I'm still getting used to being related to them as well, especially now that I have a twin that I didn't know existed for 17 years. I know for sure that both of their 'parents' were nice to them just by the way they acted towards them and when the boys would tell Mom and I about them.
Mom would tell us that Kaden and I looked just like her, but that Alex looked more like our Dad. Even though our Dad abandoned us for us to be taken away, I still wanted to meet him, hear his voice, and just hear his side of his story. I want to know what he was thinking all those moments he spent with Mom. Did he actually love her, or was this his plan the whole time? Was it all just a set up?
I mean yeah, Mom says she was too young anyways, but is that what he thought? Is he just like Carmen or is he nicer, or what? I just want to know what he's like. Mom doesn't like talking about him, but if I were in her position, I wouldn't want to talk about it either. One of these days I've got to talk to him.
I was now laying in bed, and it was around 11 o'clock, and I couldn't sleep. I've been laying here for about an hour or so now, and there was no way I was sleeping. I've formed a habit where I think too much, and it's been here for a long while, and I can't help it. When my mind gets going, it'll take awhile to get it back under my control. That sounds weird; "Under my control". It's like I don't have control over myself.
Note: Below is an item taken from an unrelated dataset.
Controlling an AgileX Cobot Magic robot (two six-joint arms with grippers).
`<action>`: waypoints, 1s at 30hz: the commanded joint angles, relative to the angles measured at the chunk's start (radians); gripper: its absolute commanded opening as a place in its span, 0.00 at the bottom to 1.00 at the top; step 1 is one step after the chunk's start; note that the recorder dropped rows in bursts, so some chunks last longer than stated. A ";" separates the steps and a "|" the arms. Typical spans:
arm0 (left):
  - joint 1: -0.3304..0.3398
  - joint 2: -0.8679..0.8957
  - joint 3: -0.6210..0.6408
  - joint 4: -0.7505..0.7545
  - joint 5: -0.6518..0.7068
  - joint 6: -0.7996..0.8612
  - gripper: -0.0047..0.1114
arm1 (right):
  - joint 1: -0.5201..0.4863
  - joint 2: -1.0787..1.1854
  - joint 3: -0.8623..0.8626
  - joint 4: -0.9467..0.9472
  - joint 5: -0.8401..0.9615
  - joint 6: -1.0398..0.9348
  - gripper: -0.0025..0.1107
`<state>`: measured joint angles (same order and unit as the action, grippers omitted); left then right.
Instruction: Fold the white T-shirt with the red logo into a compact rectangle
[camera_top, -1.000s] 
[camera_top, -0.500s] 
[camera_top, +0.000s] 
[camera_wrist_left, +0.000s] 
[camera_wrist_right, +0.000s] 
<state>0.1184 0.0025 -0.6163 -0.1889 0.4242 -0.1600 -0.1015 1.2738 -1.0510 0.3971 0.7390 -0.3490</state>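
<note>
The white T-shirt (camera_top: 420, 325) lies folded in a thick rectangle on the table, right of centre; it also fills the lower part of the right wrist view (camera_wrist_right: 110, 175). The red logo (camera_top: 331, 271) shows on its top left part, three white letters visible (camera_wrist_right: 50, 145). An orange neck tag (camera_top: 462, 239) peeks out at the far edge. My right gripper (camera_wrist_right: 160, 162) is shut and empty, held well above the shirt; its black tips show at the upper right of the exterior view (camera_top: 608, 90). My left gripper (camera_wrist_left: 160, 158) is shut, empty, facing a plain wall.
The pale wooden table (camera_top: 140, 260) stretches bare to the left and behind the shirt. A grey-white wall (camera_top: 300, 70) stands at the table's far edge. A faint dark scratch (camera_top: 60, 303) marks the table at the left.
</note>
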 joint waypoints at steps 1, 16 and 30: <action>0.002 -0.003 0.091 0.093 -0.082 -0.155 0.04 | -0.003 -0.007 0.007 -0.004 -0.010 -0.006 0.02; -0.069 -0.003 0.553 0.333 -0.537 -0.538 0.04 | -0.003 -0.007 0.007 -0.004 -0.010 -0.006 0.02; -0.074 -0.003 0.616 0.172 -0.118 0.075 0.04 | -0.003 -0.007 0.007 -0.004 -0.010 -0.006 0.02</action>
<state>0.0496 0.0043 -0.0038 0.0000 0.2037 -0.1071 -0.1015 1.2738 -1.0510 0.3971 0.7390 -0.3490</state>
I stared at the blank ceiling above me, and watched the lights of passing cars roam along the walls.
I wondered what Niall was doing. Probably sleeping since it's about 4 in the morning there. I missed him already even though it's been not even a full day since I've seen him.
I sat up in my bed, and pulled my laptop off the table next to my bed, setting it on my lap. I opened it up, turned it on, and waited it for it to boot up. While I sat there waiting I just cracked my knuckles and took some deep breaths, trying to make myself tired.
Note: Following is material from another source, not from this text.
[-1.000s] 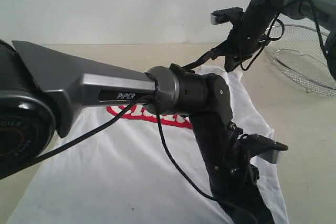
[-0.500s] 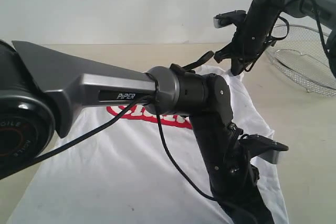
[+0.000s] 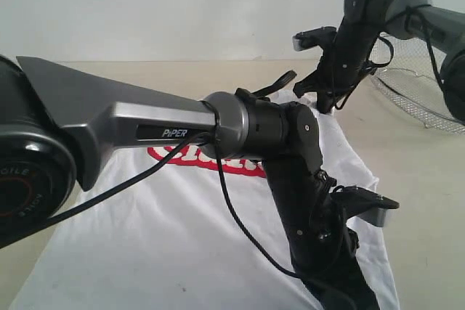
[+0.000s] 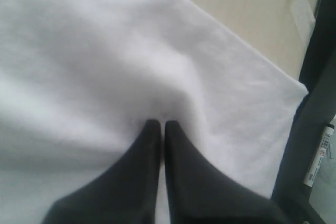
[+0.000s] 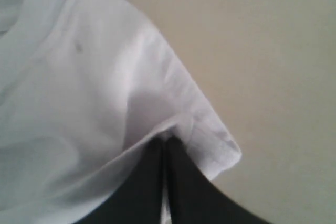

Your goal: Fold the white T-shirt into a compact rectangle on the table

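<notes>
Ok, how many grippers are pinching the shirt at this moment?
2. The left gripper is shut on puckered fabric of the white T-shirt, close to its edge. The right gripper is shut on a hemmed corner at the shirt's far side.

A white shirt (image 3: 167,237) is spread on the bench (image 3: 421,179), its red lettering (image 3: 174,156) partly hidden by the left arm (image 3: 145,125). A wire basket (image 3: 421,99) is seen beside the right arm (image 3: 356,41).

The white T-shirt (image 3: 167,230) with red chest lettering lies spread, lightly wrinkled, on the pale beige desk (image 3: 182,74).
</notes>
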Motion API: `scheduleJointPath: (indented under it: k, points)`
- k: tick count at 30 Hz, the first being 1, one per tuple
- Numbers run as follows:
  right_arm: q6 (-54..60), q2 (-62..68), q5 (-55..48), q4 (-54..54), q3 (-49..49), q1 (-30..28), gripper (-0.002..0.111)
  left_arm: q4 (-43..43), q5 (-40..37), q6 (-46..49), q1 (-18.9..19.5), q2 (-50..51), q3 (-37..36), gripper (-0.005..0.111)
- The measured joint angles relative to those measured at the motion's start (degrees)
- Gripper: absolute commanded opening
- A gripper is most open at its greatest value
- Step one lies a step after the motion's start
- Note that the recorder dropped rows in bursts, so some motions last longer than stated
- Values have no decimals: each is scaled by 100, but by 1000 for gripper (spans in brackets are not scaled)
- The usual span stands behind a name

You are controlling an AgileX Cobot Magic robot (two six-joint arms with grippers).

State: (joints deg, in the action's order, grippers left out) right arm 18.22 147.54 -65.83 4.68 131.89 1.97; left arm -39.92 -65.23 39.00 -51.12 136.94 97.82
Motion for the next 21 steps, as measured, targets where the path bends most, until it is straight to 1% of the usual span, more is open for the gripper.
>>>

I logged in, and opened Skype, and to my surprise, Niall was online. I rubbed my eyes to make sure I wasn't imagining things, but then I started hearing the tune of Niall sending a video request. I sat up even farther, fixed my beanie, and then accepted it.
It took a few seconds to load and then I saw the familiar face, except he looked absolutely drained of energy.
"Niall, you should be asleep."
"Asleep?"
I nodded. "It's 4 over there isn't it?"
I saw him yawn, which then cause me to yawn.
He shrugged. "I guess I'm not tired."
"Niall, you look absolutely exhausted. You need to get some sleep."
YOU ARE READING
Just a Runaway // Niall Horan // Book 1
Fanfiction**A/N** I STARTED WRITING THIS STORY WHEN I WAS 14 SO YOU OBVIOUSLY CAN'T EXPECT IT TO BE GOLD..JUST SAYING.. I KNOW THIS ISN'T REALLY HELPING MY STORY, BUT....THE BEGINNING WRITING IS ROUGH. I'VE TRIED TO FIX IT AS BEST I COULD BUT...IT IS WHAT IT...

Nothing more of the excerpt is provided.